Senate Estimates (pages 51-60) hearings last week on the Office of Australian Information Commissioner covered a lot of ground (more in another post) and revealed the process is in the final stages, interviews are complete and an announcement is expected before the end of the month. In addition to the commissioner, members of the committee are the Secretary of the Attorney General's Department (Chair), Secretary of the Department of Health, and the deputy CEO of the Digital Transformation Agency.
The APSC guidelines are that the APS Commissioner or his representative must be included in a selection committee for recruitment or appointment to a Senior Executive Service position. Usually the commissioner himself is involved for a band 3 position such as this.
It seems bizarre that Mr Lloyd would put himself forward for a role on this occasion.
A former attorney general said at the time Mr Lloyd "either has no understanding of the importance of FOI laws in a modern and transparent democracy or he is trying to undermine the legislation with his comments."

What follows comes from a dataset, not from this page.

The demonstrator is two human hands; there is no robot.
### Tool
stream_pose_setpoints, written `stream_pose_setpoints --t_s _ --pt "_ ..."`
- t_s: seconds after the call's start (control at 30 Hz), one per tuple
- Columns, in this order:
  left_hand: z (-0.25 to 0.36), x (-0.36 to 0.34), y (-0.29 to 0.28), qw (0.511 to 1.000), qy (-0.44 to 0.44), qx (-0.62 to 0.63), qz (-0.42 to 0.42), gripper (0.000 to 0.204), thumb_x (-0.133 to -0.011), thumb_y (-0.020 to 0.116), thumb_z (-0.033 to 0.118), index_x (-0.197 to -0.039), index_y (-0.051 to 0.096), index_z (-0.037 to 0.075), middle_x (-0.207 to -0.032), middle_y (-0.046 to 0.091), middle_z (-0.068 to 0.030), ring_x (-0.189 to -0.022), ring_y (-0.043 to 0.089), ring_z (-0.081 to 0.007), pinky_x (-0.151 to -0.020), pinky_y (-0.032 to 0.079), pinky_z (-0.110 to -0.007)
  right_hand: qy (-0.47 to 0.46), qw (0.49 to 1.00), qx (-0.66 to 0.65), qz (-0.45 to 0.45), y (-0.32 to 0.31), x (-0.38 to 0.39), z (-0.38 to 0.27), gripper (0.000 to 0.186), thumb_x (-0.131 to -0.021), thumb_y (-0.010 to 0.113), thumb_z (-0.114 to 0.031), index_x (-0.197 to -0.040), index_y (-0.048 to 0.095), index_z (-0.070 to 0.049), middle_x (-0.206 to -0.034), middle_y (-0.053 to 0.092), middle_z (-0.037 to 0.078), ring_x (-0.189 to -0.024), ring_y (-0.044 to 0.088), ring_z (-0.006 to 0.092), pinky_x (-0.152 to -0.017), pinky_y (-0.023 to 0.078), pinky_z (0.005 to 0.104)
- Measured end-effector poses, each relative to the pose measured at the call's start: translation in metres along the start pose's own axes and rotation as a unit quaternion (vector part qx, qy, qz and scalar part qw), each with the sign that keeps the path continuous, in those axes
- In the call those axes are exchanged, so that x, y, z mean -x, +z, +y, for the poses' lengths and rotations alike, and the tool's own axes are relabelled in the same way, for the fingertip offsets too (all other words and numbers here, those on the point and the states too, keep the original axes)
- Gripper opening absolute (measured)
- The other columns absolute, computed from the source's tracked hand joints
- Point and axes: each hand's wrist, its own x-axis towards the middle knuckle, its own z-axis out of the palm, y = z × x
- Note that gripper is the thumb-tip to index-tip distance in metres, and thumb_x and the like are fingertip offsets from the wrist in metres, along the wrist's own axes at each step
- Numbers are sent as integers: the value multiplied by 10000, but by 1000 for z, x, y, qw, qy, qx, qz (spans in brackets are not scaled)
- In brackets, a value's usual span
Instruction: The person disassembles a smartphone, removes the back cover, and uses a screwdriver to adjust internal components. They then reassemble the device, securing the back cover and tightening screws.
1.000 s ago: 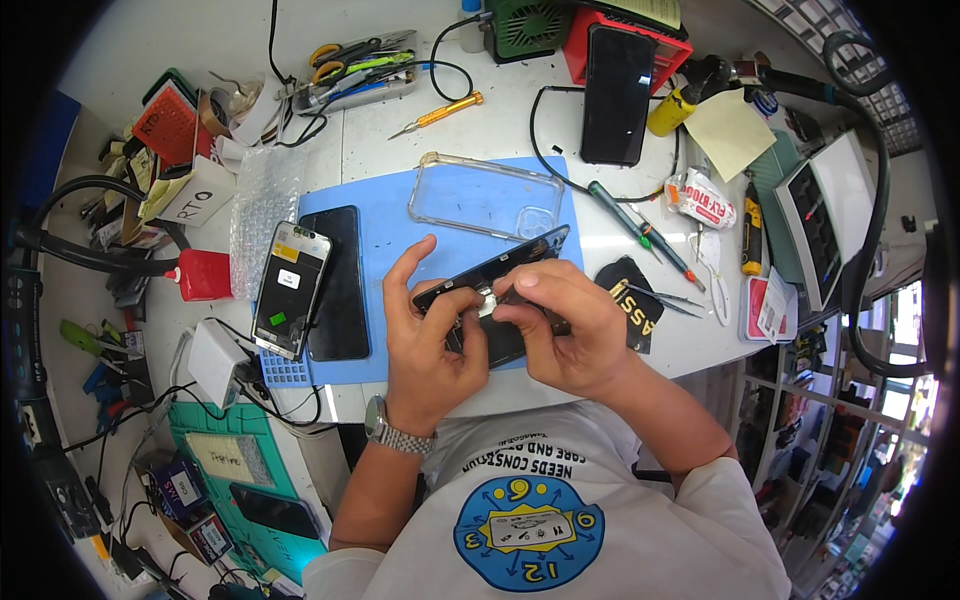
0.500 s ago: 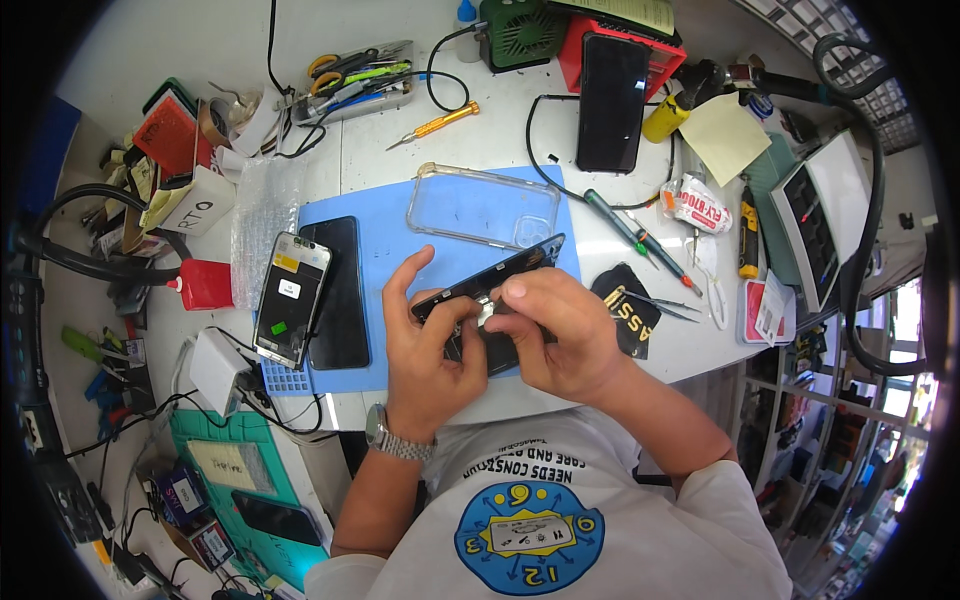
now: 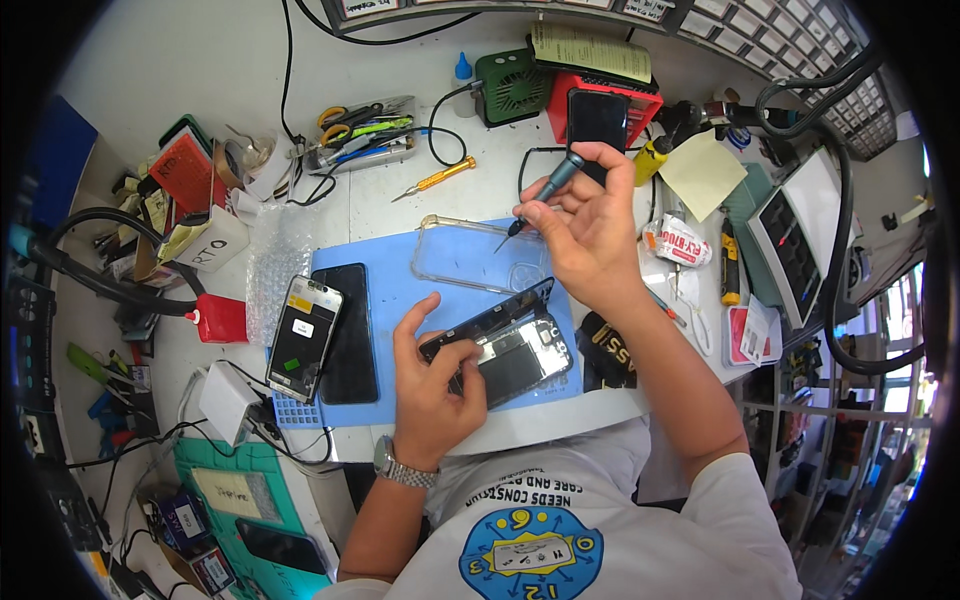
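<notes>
My left hand (image 3: 437, 400) grips an opened phone (image 3: 522, 366) by its left end, over the front of the blue mat (image 3: 392, 275). One panel of the phone tilts up along the far side; inner parts show in the other half. Raised above and to the right of it, my right hand (image 3: 595, 245) holds a slim dark-blue screwdriver (image 3: 560, 178), its thin tip pointing down and left. Behind the phone lies a clear phone case (image 3: 455, 272). To the left are a loose phone screen (image 3: 305, 345) with stickers and a dark phone (image 3: 350, 335).
An orange screwdriver (image 3: 440, 178) lies near a tool tray (image 3: 365, 150). A green fan (image 3: 512, 88) and a red stand (image 3: 640, 105) with a phone are at the back. A white tube (image 3: 680, 242) and yellow-black cutter (image 3: 730, 265) lie right; a red bottle (image 3: 222, 318) stands left.
My right hand has left the phone and moved up and right, now with a screwdriver in it. The phone lies opened wider, showing its inside. The view has shifted upward.
</notes>
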Motion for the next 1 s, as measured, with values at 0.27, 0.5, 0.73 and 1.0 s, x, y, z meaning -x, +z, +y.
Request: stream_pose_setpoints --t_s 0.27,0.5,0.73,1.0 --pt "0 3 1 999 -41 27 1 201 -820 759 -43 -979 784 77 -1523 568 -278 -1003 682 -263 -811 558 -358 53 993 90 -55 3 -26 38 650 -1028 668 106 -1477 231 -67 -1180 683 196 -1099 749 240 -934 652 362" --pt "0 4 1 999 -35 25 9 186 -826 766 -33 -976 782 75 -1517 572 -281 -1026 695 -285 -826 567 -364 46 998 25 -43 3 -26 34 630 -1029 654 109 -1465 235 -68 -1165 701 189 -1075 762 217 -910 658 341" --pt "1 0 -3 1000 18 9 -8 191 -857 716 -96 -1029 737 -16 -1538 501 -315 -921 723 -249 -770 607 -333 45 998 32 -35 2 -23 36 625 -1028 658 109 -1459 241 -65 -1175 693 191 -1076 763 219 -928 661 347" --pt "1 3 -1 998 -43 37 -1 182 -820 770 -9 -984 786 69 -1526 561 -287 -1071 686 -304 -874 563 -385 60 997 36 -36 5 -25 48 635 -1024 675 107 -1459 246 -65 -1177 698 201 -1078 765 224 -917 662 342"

Mr Lloyd topped it off a few months later telling a Senate committee that FOI as originally conceived was intended ('particularly') to provide access to information about an individual's dealings with government, and that the law had expanded in the wrong direction since, completely missing the point that the right to access government information enshrined in FOI law is about transparency and accountability and a cornerstone of democracy.
Mr Lloyd's views about the 'very pernicious' impact of FOI may have been reinforced in the last few weeks as he found himself in the hot seat in a seperate Senate estimates hearing arising from a decision by the Department of Prime Minister and Cabinet to refuse access to an FOI request arising from his correspondence with former colleagues at the Institute of Public Affairs. Mr Lloyd said he was not involved or consulted about the FOI. He confirmed after two days of questions in estimates that he is not under investigation, something alluded to in the PMC decision.
The OAIC and its important role in access to government information, privacy protection and information policy was under direct attack from 2014 to 2016 and has been underfunded since, operating with one commissioner instead of the three parliament legislated for. The government apparently has no intention of addressing that hole in the system-hardly in line with executive government responsibility to execute and maintain the laws of the Commonwealth.
Timothy Pigrim, now Angeline Falk and staff have soldiered on as OAIC responsibilities particularly in privacy protection have expanded, privacy issues have heated up and the office is to have a new role and some additional funding and resources for consumer data rights.
Information policy and FOI have been and remain the poor relations, the former disappearing in recent years and the latter marked for example by long delays in completing review applications, little public advocacy about the right to know, and two own motion investigations into what particular government agencies are up to in carrying out their FOI functions during the last six years or so, the most recent in 2014.
Living in hope, I'm sure others involved in the selection process particularly the Attorney General who has the last word, have a broad, deep understanding of the importance of FOI and the need for ongoing positive strong leadership in the long open government journey.